> [What the task asks]:
Repeat the whole listing exactly as it appears.

> [Source data]:
------------------------

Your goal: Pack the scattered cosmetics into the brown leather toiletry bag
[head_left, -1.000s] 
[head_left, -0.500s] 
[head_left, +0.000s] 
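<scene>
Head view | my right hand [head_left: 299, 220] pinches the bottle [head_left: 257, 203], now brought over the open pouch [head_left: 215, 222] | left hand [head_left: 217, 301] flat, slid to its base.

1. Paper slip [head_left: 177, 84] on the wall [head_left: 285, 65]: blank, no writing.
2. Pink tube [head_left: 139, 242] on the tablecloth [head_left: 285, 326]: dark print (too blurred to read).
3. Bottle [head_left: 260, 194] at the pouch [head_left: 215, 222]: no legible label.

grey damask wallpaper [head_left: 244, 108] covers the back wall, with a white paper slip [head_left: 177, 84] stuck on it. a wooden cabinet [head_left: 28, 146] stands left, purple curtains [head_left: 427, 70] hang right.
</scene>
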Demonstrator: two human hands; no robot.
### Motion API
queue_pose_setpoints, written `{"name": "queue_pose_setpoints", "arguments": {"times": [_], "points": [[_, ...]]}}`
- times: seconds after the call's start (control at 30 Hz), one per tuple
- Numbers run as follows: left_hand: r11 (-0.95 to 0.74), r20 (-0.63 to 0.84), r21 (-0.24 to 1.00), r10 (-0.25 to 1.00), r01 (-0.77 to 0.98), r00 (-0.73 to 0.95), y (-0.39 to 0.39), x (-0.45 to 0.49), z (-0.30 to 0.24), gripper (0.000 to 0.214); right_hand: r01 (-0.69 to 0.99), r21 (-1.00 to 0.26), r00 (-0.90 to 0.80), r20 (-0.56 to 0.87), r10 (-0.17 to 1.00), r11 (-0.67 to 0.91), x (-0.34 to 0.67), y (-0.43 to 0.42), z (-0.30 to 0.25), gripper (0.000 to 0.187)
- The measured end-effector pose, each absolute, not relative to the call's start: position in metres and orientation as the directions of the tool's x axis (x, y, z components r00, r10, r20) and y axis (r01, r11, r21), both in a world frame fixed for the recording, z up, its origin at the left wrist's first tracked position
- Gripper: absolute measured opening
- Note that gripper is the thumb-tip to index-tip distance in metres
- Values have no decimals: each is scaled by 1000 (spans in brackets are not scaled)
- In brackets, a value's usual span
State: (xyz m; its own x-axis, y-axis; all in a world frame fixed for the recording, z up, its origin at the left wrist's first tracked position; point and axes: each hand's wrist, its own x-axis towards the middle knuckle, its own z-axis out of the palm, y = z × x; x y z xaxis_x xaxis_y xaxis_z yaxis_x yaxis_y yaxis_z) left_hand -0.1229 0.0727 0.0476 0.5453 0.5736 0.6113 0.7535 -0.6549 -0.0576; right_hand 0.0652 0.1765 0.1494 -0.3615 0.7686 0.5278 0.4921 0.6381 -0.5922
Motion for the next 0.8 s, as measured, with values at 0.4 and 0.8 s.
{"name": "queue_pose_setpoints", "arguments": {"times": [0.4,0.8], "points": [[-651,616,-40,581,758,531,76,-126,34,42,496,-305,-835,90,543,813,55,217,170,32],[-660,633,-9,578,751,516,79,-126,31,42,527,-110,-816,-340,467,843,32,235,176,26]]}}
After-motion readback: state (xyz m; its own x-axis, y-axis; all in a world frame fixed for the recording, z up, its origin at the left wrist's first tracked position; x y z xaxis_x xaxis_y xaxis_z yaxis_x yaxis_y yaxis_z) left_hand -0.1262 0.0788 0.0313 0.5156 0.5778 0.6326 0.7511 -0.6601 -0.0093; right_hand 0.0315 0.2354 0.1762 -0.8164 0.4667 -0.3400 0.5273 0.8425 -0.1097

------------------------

> [Your response]:
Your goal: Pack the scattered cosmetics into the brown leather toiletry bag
[head_left, -1.000s] 
[head_left, -0.500s] 
[head_left, +0.000s] 
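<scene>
Head view | my right hand [head_left: 299, 220] pinches the bottle [head_left: 257, 203], now brought over the open pouch [head_left: 215, 222] | left hand [head_left: 217, 301] flat, slid to its base.

1. Paper slip [head_left: 177, 84] on the wall [head_left: 285, 65]: blank, no writing.
2. Pink tube [head_left: 139, 242] on the tablecloth [head_left: 285, 326]: dark print (too blurred to read).
3. Bottle [head_left: 260, 194] at the pouch [head_left: 215, 222]: no legible label.

grey damask wallpaper [head_left: 244, 108] covers the back wall, with a white paper slip [head_left: 177, 84] stuck on it. a wooden cabinet [head_left: 28, 146] stands left, purple curtains [head_left: 427, 70] hang right.
</scene>
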Demonstrator: two human hands; no robot.
### Motion API
queue_pose_setpoints, written `{"name": "queue_pose_setpoints", "arguments": {"times": [_], "points": [[_, ...]]}}`
- times: seconds after the call's start (control at 30 Hz), one per tuple
- Numbers run as follows: left_hand: r11 (-0.95 to 0.74), r20 (-0.63 to 0.84), r21 (-0.24 to 1.00), r10 (-0.25 to 1.00), r01 (-0.77 to 0.98), r00 (-0.73 to 0.95), y (-0.39 to 0.39), x (-0.45 to 0.49), z (-0.30 to 0.24), gripper (0.000 to 0.214); right_hand: r01 (-0.69 to 0.99), r21 (-1.00 to 0.26), r00 (-0.90 to 0.80), r20 (-0.56 to 0.87), r10 (-0.17 to 1.00), r11 (-0.67 to 0.91), x (-0.34 to 0.67), y (-0.43 to 0.42), z (-0.30 to 0.25), gripper (0.000 to 0.187)
- The measured end-effector pose, each absolute, not relative to the call's start: position in metres and orientation as the directions of the tool's x axis (x, y, z components r00, r10, r20) and y axis (r01, r11, r21), both in a world frame fixed for the recording, z up, its origin at the left wrist's first tracked position
- Gripper: absolute measured opening
- Note that gripper is the thumb-tip to index-tip distance in metres
- Values have no decimals: each is scaled by 1000 (spans in brackets are not scaled)
- In brackets, a value's usual span
State: (xyz m; its own x-axis, y-axis; all in a world frame fixed for the recording, z up, its origin at the left wrist's first tracked position; point and axes: each hand's wrist, its own x-axis towards the middle knuckle, its own z-axis out of the palm, y = z × x; x y z xaxis_x xaxis_y xaxis_z yaxis_x yaxis_y yaxis_z) left_hand -0.1229 0.0727 0.0476 0.5453 0.5736 0.6113 0.7535 -0.6549 -0.0576; right_hand 0.0652 0.1765 0.1494 -0.3615 0.7686 0.5278 0.4921 0.6381 -0.5922
Motion for the next 0.8 s, as measured, with values at 0.4 and 0.8 s.
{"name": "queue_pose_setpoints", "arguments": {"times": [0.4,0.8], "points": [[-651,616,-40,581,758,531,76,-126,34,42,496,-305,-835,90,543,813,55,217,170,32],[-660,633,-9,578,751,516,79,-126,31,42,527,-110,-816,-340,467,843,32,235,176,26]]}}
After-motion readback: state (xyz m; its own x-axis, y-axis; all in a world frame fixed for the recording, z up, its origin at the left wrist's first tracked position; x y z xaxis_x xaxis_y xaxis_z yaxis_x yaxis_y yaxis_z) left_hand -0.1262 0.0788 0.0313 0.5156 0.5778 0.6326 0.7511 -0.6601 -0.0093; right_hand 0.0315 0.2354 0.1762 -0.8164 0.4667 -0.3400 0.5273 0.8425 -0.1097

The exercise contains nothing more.